5 Responses to Judith Weeks

  1. jenny says:

    I want the police to step up and try and solve some of these older cases there is two kids out here in this tuff life without there mom you guys want to talk about all the negative things that happened to her or that she did and its not right clean your own closet before you go trying to clean someone elses out thank you and plese soomeone say something that will turn this into a solved case

    • kristin twilla says:

      Thank you I am her DAUGHTER! We need the help oh the PUBLIC someone knows something and we want our mother to rest in peace and the person or persons that killed her be put to justice!!!!

    • Jody Ewing says:

      Jenny, the case summary written by a former ICC volunteer has been removed and I’ve included a new summary for Judith Weeks.

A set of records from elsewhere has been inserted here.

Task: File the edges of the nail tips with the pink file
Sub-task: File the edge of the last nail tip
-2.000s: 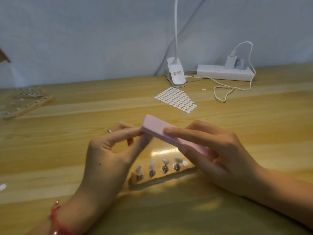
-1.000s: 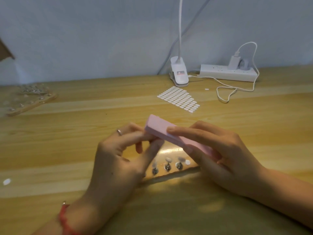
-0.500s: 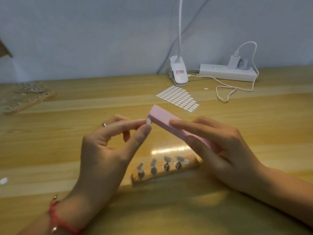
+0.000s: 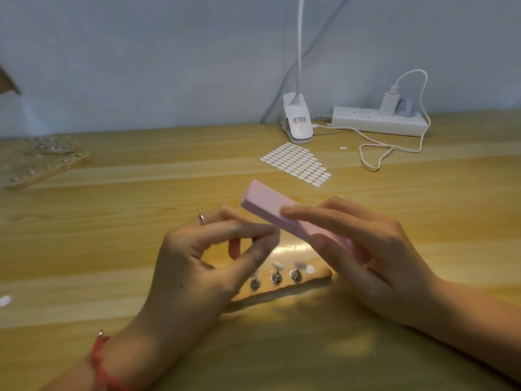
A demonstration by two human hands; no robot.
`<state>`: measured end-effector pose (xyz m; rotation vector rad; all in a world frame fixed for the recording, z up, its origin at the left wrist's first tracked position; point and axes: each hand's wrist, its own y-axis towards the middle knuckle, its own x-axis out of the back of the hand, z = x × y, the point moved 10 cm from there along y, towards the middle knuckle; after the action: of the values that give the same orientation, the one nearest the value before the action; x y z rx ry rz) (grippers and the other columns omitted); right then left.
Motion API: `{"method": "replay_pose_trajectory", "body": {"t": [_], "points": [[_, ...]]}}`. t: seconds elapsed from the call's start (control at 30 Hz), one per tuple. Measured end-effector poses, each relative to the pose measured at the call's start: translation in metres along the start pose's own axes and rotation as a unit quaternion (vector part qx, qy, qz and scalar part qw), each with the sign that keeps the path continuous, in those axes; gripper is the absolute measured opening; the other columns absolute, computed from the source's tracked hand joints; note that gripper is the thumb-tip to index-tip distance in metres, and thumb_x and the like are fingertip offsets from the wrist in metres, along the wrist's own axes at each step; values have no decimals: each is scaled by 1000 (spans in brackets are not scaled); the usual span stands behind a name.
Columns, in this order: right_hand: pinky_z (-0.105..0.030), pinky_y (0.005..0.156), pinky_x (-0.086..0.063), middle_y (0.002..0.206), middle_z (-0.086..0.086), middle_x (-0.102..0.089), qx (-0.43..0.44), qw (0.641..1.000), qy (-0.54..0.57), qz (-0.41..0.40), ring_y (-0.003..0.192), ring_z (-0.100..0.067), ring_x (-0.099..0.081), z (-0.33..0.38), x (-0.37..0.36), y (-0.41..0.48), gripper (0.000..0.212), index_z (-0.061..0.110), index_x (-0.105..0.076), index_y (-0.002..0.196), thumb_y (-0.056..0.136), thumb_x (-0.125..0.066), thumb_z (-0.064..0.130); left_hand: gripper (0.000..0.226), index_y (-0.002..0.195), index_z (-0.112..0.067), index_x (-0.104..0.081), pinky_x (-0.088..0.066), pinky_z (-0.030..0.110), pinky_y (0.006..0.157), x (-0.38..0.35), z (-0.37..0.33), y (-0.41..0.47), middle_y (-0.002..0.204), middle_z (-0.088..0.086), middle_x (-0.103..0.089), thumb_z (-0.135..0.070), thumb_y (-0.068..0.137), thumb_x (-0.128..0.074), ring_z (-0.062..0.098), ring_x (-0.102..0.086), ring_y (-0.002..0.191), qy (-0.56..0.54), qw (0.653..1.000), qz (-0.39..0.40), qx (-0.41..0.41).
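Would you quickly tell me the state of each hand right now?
Left hand: thumb and forefinger pinched shut, likely on a nail tip hidden between them.
Right hand: closed, holding the pink file.

Cannot make out what the left hand [image 4: 203, 261] pinches, perhaps a nail tip. Cannot see the near end of the pink file [image 4: 267, 201], buried in the right hand [image 4: 375, 249], nor the left end of the wooden holder [image 4: 315, 277] behind the left hand. Cannot follow the neck of the lamp [image 4: 297, 122] past the top edge, nor name the blurred clutter [image 4: 45, 162] far left.
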<state>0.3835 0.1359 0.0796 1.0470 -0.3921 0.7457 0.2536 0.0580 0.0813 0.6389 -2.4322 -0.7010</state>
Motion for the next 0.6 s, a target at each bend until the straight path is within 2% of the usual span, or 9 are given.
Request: {"method": "replay_pose_trajectory", "body": {"t": [0.1, 0.2, 0.27, 0.33, 0.4, 0.47, 0.6], "points": [[-23, 70, -44, 98, 1, -63, -1, 1000, -4, 3, 85, -12, -58, 0, -1, 0, 34, 23, -57, 131, 98, -48, 22, 14, 89, -31, -73, -49, 20, 67, 14, 14, 2, 81, 0, -67, -38, 78, -69, 16, -59, 73, -32, 998, -39, 47], [-24, 69, -46, 98, -1, -63, 5, 1000, -6, 13, 85, -15, -59, 3, -3, -1, 34, 23, -56, 131, 98, -48, 21, 17, 84, -25, -74, -46, 18, 61, -1, 4, -1, 79, -3, -66, -37, 76, -67, 11, -56, 67, 3, 1000, -2, 17], [-20, 69, -42, 97, 2, -62, 1, 1000, -7, 10, 83, -10, -56, 1, -2, 0, 34, 22, -56, 131, 98, -48, 22, 13, 80, -26, -74, -46, 16, 54, -10, 0, -3, 80, -8, -67, -36, 74, -68, 10, -56, 65, 1, 1000, 16, 12], [-18, 69, -40, 96, 5, -60, -4, 1000, -10, 6, 83, -7, -54, 0, -1, 0, 35, 23, -57, 131, 98, -48, 22, 12, 81, -30, -74, -48, 20, 59, -4, 7, -1, 79, -7, -67, -38, 72, -70, 12, -57, 67, -19, 999, 5, 29], [-22, 68, -44, 98, 3, -62, -6, 1000, -12, 11, 84, -10, -57, -1, -3, 0, 35, 24, -57, 131, 98, -48, 23, 17, 85, -32, -74, -47, 20, 65, 8, 15, 2, 79, -3, -67, -40, 70, -74, 16, -57, 70, -27, 998, -18, 46], [-24, 68, -46, 99, 0, -63, -4, 1000, -14, 19, 85, -13, -59, 0, -5, -1, 35, 24, -58, 131, 98, -48, 23, 18, 87, -32, -73, -45, 19, 65, 10, 16, 3, 77, -3, -65, -40, 72, -73, 14, -55, 69, -18, 999, -19, 42], [-18, 69, -41, 97, 3, -62, -4, 1000, -13, 15, 83, -8, -56, 0, -3, -1, 35, 23, -57, 132, 98, -48, 22, 9, 78, -28, -74, -44, 15, 56, -9, 4, -2, 79, -13, -67, -35, 74, -69, 8, -55, 62, -3, 1000, 11, 11]]}}
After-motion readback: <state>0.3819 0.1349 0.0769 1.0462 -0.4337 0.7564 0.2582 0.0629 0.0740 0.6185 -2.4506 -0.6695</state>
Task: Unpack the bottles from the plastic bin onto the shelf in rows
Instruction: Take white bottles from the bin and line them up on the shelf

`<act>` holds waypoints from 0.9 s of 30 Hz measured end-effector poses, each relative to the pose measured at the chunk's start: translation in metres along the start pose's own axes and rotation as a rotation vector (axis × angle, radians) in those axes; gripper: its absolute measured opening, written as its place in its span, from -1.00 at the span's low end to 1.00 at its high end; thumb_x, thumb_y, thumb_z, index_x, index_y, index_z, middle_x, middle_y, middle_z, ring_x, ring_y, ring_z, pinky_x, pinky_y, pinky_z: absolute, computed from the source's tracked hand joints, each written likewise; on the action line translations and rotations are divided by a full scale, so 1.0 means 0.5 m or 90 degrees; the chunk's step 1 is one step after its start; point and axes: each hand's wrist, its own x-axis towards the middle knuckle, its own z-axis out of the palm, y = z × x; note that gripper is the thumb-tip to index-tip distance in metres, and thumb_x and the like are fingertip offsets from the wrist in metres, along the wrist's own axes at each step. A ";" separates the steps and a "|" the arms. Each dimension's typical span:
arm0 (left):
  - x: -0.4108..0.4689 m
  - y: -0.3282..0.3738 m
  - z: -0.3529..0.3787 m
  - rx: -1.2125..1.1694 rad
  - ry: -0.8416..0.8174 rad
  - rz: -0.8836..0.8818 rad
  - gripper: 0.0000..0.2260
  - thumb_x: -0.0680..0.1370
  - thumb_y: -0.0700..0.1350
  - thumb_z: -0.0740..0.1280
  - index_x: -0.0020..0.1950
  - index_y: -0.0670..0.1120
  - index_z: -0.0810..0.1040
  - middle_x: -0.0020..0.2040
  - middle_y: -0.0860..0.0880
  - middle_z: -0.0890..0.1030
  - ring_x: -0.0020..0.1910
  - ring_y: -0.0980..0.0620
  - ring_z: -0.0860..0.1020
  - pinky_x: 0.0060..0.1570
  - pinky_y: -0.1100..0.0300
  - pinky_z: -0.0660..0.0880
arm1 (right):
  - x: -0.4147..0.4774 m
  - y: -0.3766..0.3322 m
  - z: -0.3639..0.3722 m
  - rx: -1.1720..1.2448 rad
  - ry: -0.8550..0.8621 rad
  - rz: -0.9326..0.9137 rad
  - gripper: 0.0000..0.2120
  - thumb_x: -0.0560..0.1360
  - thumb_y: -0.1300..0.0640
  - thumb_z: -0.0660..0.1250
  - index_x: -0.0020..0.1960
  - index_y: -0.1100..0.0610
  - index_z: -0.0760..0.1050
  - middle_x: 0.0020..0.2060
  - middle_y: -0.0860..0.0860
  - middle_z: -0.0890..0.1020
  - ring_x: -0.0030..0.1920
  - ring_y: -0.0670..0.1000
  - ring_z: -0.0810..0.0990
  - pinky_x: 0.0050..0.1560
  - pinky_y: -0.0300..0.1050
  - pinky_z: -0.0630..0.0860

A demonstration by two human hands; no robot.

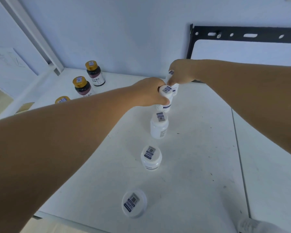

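White bottle (134, 205) nearest, QR sticker on cap; left hand (149, 91) grips white bottle (165, 96), right hand (180, 73) grips another (174, 89); gold-capped bottle (95, 74) reads "益生菌片".

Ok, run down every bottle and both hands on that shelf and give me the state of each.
Left hand: closed on second white bottle.
Right hand: closed on farthest white bottle.
Three nearer white bottles: upright, capped, free, in line.
Gold-capped bottles: upright, capped, in a row at left.
Shelf: white, scuffed.
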 end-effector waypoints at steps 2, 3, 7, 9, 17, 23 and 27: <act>0.004 -0.003 0.003 -0.010 -0.001 -0.005 -0.73 0.42 0.00 0.47 -0.07 -0.17 0.56 -0.28 0.03 0.49 -0.35 0.05 0.41 -0.33 0.16 0.31 | 0.006 0.005 0.007 0.032 0.008 0.017 -0.56 0.44 -0.01 0.41 0.13 0.32 0.50 -0.04 0.26 0.57 -0.17 0.10 0.40 -0.14 -0.06 0.33; 0.005 -0.004 0.005 -0.017 -0.001 -0.006 -0.74 0.42 -0.01 0.47 -0.07 -0.17 0.56 -0.29 0.04 0.49 -0.35 0.05 0.42 -0.33 0.17 0.32 | 0.006 0.007 0.009 0.046 0.015 0.016 -0.53 0.45 -0.01 0.41 0.19 0.32 0.50 -0.01 0.26 0.57 -0.16 0.10 0.41 -0.15 -0.07 0.34; 0.010 -0.001 0.010 -0.034 -0.003 -0.011 -0.76 0.43 -0.01 0.47 -0.08 -0.15 0.55 -0.29 0.06 0.49 -0.33 0.07 0.44 -0.31 0.18 0.34 | 0.005 0.006 0.016 0.076 0.037 -0.002 -0.61 0.48 0.00 0.41 0.14 0.26 0.49 -0.08 0.11 0.50 -0.17 0.10 0.42 -0.30 -0.11 0.31; 0.009 0.003 0.010 -0.034 -0.003 -0.010 -0.81 0.43 -0.01 0.47 -0.12 -0.09 0.54 -0.29 0.09 0.50 -0.33 0.10 0.45 -0.33 0.22 0.34 | 0.005 0.008 0.024 0.085 0.058 -0.013 -0.60 0.49 -0.03 0.40 0.18 0.21 0.46 -0.01 0.12 0.54 -0.13 0.11 0.46 -0.22 -0.08 0.37; -0.017 0.023 -0.024 -0.017 -0.001 -0.071 -0.48 0.41 0.14 0.49 0.29 -0.03 0.52 0.28 0.04 0.59 0.22 0.02 0.58 0.22 -0.01 0.51 | -0.033 0.035 0.007 0.078 0.114 -0.024 -0.64 0.51 -0.19 0.35 -0.03 0.11 0.40 -0.17 0.00 0.45 -0.13 0.09 0.42 -0.26 -0.10 0.32; -0.065 0.064 -0.075 0.074 0.047 -0.091 -0.38 0.46 0.27 0.42 0.40 -0.03 0.44 0.30 0.09 0.50 0.25 0.08 0.51 0.25 0.08 0.44 | -0.117 0.073 -0.046 -0.002 0.109 -0.013 -0.60 0.56 -0.12 0.28 -0.14 0.24 0.48 -0.09 0.17 0.60 -0.02 0.23 0.56 -0.07 -0.02 0.46; -0.093 0.114 -0.084 0.111 0.063 -0.059 -0.44 0.49 0.15 0.44 0.42 -0.02 0.43 0.37 0.07 0.49 0.32 0.05 0.48 0.24 0.12 0.41 | -0.198 0.104 -0.053 0.003 0.109 -0.005 -0.43 0.55 -0.13 0.33 0.46 0.14 0.37 0.40 0.03 0.47 0.38 0.13 0.44 0.35 0.04 0.38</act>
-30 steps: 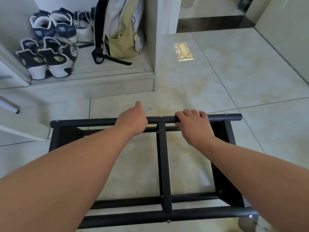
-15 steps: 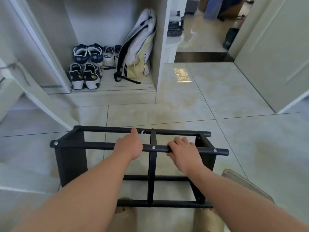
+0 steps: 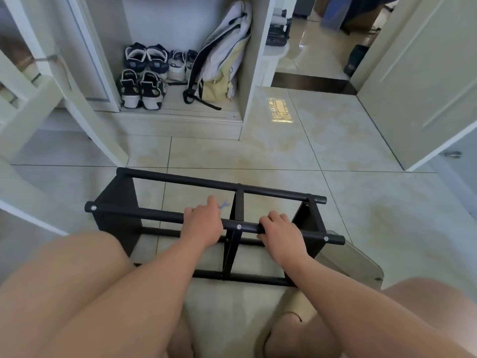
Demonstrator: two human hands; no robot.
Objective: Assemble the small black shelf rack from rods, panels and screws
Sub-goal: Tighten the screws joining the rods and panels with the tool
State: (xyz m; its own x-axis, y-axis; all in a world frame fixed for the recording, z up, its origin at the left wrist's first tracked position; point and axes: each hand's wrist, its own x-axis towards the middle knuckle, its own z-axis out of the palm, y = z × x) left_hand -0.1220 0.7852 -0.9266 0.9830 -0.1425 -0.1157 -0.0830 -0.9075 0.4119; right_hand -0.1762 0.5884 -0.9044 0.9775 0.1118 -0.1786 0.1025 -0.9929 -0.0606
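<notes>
Shelf rack (image 3: 238, 205), tipped a second ago, now stands upright on the floor (image 3: 361, 202) before the shoe closet (image 3: 180, 117) | left hand (image 3: 202, 224) and right hand (image 3: 281, 232) each wrap its near top rod (image 3: 144, 214) | assembly looks nearly finished.

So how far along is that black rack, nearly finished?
Mostly built, it seems. The rack sits on the floor, rods joined to both side panels, with screw heads showing along the near top rod. Both the left hand and right hand grip that rod; a small wrench pokes out by the left hand. What is left is probably final tightening.
</notes>
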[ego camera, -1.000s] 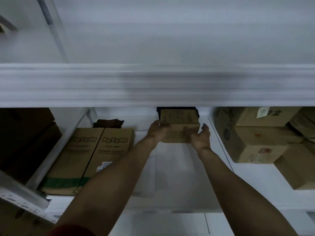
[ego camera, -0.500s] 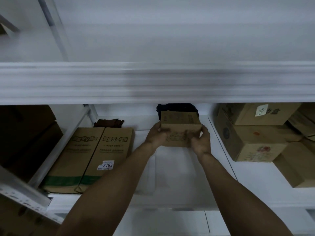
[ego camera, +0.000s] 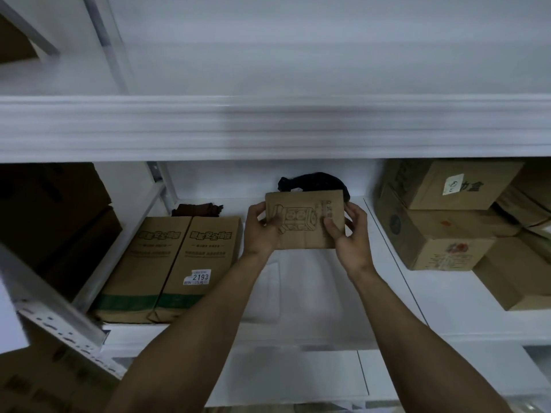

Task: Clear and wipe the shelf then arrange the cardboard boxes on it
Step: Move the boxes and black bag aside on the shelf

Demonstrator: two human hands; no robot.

Thank you for taking the time to leave a comment, and know we share your concern for seeing this case solved and her murderer brought to justice. I welcome anyone’s input insofar as favorite stories involving Judith, her passions and dreams, and anything else that will let our readers know more about her as a person. We would also welcome any photos (proper attribution will be given), which may be sent to jody at iowacoldcases.org. Thank you again for writing!

  2. Lori says:

    Kristan I hope your mother’s killer is caught soon and that will bring you some sense of closure. God speed and Justice for Judith.

  3. liberty says:

    In June of 1999 he was arrested for various Cedar Rapids burglaries. he was let out on bail. In July he was arrested for domestic battry. Then December 1999 he pled out to the burglaries. Why did it take so long to compare DNA from the crime scene to DNA taken from a convicted felon?